* TASK PROMPT: Some of the lines below need repeating. Reproduce exactly those between the lines holding "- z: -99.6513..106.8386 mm" and "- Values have", inclusive.

* DATASET EXTRACT:

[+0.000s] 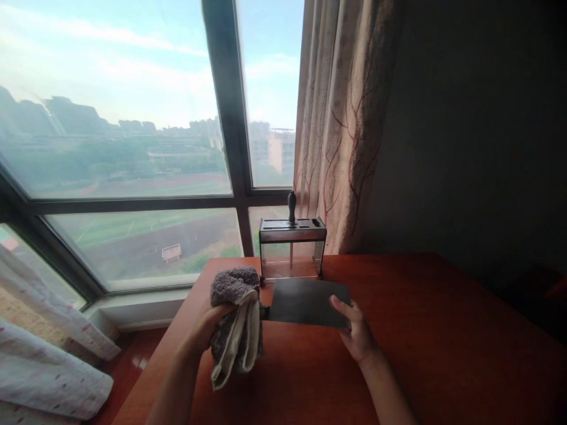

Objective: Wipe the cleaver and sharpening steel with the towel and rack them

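Head view showed my left hand (208, 324) wrapped around a grey towel (237, 324), fingers curled tight through the bunched cloth, which also seemed to cover the handle of a cleaver (305, 302); I could not tell whether the handle itself sat inside that grip. The broad dark blade stuck out to the right, held just above the table (443, 330), flat side facing me. My right hand (357, 336) was at the blade's far end, fingertips resting on its face near the lower corner, fingers loosely spread rather than pinching. Just behind the cleaver stood a knife block (292, 248) with a clear front and one dark handle (292, 206) poking up from its slotted top, near the curtain (341, 118) and the window (133, 118). I judged the main risk to be the right fingertips: they lay close to the blade's edges, and any slide along the steel could carry them onto the sharp side. A second worry was the towel, since a cloth-padded hold can slip or twist, letting the heavy blade tip or drop onto the table. The block stood close enough that a swing of the blade could knock it.
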`<state>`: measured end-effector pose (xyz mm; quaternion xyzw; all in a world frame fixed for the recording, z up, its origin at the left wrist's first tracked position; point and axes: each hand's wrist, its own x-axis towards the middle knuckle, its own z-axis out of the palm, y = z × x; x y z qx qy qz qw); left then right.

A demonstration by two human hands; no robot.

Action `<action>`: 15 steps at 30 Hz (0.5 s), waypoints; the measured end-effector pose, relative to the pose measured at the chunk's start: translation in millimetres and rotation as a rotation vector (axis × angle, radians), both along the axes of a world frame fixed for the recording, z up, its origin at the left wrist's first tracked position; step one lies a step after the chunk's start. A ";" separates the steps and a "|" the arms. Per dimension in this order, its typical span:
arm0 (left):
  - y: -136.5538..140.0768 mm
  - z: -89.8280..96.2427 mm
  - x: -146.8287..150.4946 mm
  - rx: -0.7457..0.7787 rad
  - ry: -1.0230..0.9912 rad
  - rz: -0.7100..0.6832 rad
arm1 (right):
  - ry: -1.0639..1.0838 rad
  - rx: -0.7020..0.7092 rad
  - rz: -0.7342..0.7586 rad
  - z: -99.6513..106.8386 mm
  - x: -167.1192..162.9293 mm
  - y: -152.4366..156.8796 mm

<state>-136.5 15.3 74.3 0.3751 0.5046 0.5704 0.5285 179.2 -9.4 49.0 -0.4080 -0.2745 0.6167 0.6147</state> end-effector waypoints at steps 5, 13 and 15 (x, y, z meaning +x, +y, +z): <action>-0.9 1.3 3.1 -0.139 -0.126 -0.035 | 0.035 -0.055 -0.005 -3.7 1.9 1.6; 7.2 3.9 23.4 -0.053 -0.139 0.262 | -0.082 -0.001 0.073 0.6 -14.4 0.9; 8.6 1.7 25.1 -0.013 -0.156 0.314 | -0.090 0.012 0.084 1.6 -17.0 -0.7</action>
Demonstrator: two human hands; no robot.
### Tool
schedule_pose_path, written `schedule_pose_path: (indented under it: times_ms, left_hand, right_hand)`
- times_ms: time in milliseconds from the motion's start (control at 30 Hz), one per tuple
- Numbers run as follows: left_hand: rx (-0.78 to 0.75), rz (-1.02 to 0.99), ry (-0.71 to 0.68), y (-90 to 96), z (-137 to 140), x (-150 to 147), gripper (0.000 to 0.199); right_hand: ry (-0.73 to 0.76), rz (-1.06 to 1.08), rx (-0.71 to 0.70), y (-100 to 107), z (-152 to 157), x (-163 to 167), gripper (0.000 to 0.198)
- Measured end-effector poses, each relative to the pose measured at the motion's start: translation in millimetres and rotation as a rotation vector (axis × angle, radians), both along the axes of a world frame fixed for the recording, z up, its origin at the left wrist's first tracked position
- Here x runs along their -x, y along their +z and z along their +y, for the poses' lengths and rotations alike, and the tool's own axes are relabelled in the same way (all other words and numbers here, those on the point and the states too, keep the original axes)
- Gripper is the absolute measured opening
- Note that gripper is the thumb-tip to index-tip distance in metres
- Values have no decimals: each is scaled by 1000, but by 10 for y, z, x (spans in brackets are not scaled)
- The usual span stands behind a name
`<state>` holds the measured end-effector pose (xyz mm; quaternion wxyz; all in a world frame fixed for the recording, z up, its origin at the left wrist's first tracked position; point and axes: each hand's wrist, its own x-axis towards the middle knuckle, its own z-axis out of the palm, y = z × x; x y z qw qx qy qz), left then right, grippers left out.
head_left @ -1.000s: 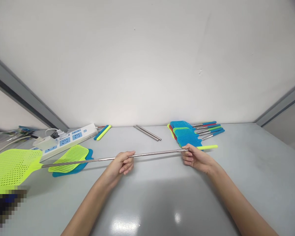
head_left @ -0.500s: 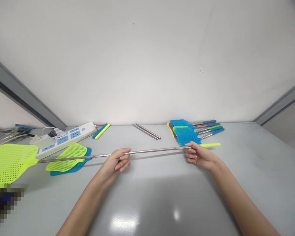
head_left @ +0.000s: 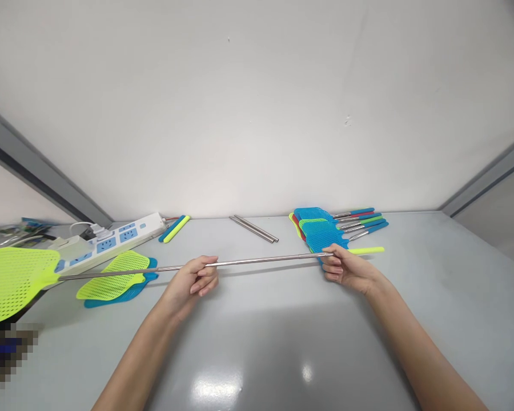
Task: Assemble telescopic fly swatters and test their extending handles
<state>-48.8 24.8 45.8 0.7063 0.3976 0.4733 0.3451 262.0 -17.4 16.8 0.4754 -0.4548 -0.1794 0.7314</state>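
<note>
The fly swatter (head_left: pixel 19 279) I hold has its lime head at far left, its steel rod (head_left: pixel 257 260) reaching right above the table (head_left: pixel 274 337). Past that head lie a power strip (head_left: pixel 117 240), two loose heads (head_left: pixel 111 285) and two handles (head_left: pixel 177 228). My left hand (head_left: pixel 197 275) has fingers curled around the rod. Next come two metal tubes (head_left: pixel 257 228), then stacked swatters (head_left: pixel 323 234); before them my right hand (head_left: pixel 340 265) pinches the rod beside its lime grip (head_left: pixel 368 250).

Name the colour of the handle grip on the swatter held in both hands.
The handle grip is bright yellow-green, showing best in the head view.
</note>
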Motion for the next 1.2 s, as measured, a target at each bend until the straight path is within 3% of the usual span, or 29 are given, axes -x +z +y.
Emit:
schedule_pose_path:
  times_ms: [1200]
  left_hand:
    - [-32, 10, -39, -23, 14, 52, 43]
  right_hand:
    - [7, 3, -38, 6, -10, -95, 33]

* EXERCISE RESULT:
  - z: -99.6513..106.8386 mm
  - x: -167.1192..162.9293 mm
  - y: -152.4366..156.8796 mm

<state>-136.5 15.3 74.3 0.3751 0.5046 0.5704 0.5285 179.2 -9.4 49.0 -0.4080 -0.2745 0.6167 0.6147</state> end-effector waypoints at steps 5, 13 and 15 (x, y, z meaning +x, +y, +z): <action>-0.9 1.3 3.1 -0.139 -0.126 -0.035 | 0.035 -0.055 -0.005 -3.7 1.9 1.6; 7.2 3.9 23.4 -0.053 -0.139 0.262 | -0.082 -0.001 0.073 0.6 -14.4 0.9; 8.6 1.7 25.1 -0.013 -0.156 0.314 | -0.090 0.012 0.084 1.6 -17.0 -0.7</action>
Demonstrator: two human hands; no robot.
### Tool
schedule_pose_path, written `schedule_pose_path: (indented under it: times_ms, left_hand, right_hand)`
- times_ms: time in milliseconds from the motion's start (control at 30 Hz), one per tuple
- Numbers run as follows: left_hand: rx (-0.78 to 0.75), rz (-1.02 to 0.99), ry (-0.71 to 0.68), y (-90 to 96), z (-137 to 140), x (-150 to 147), gripper (0.000 to 0.199); right_hand: ry (-0.73 to 0.76), rz (-1.06 to 1.08), rx (-0.71 to 0.70), y (-100 to 107), z (-152 to 157), x (-163 to 167), gripper (0.000 to 0.198)
- Measured end-effector poses, each relative to the pose measured at the motion's start: translation in millimetres and rotation as a rotation vector (axis × angle, radians), both along the axes of a world frame fixed for the recording, z up, its origin at the left wrist's first tracked position
- Here x runs along their -x, y along their +z and z along their +y, for the poses' lengths and rotations alike, and the tool's own axes are relabelled in the same way (all other words and numbers here, those on the point and the states too, keep the original axes)
- Gripper is the absolute measured opening
- Note that gripper is the thumb-tip to index-tip distance in metres
- Values have no decimals: each is scaled by 1000, but by 10 for y, z, x (spans in brackets are not scaled)

The response to this exercise is now complete.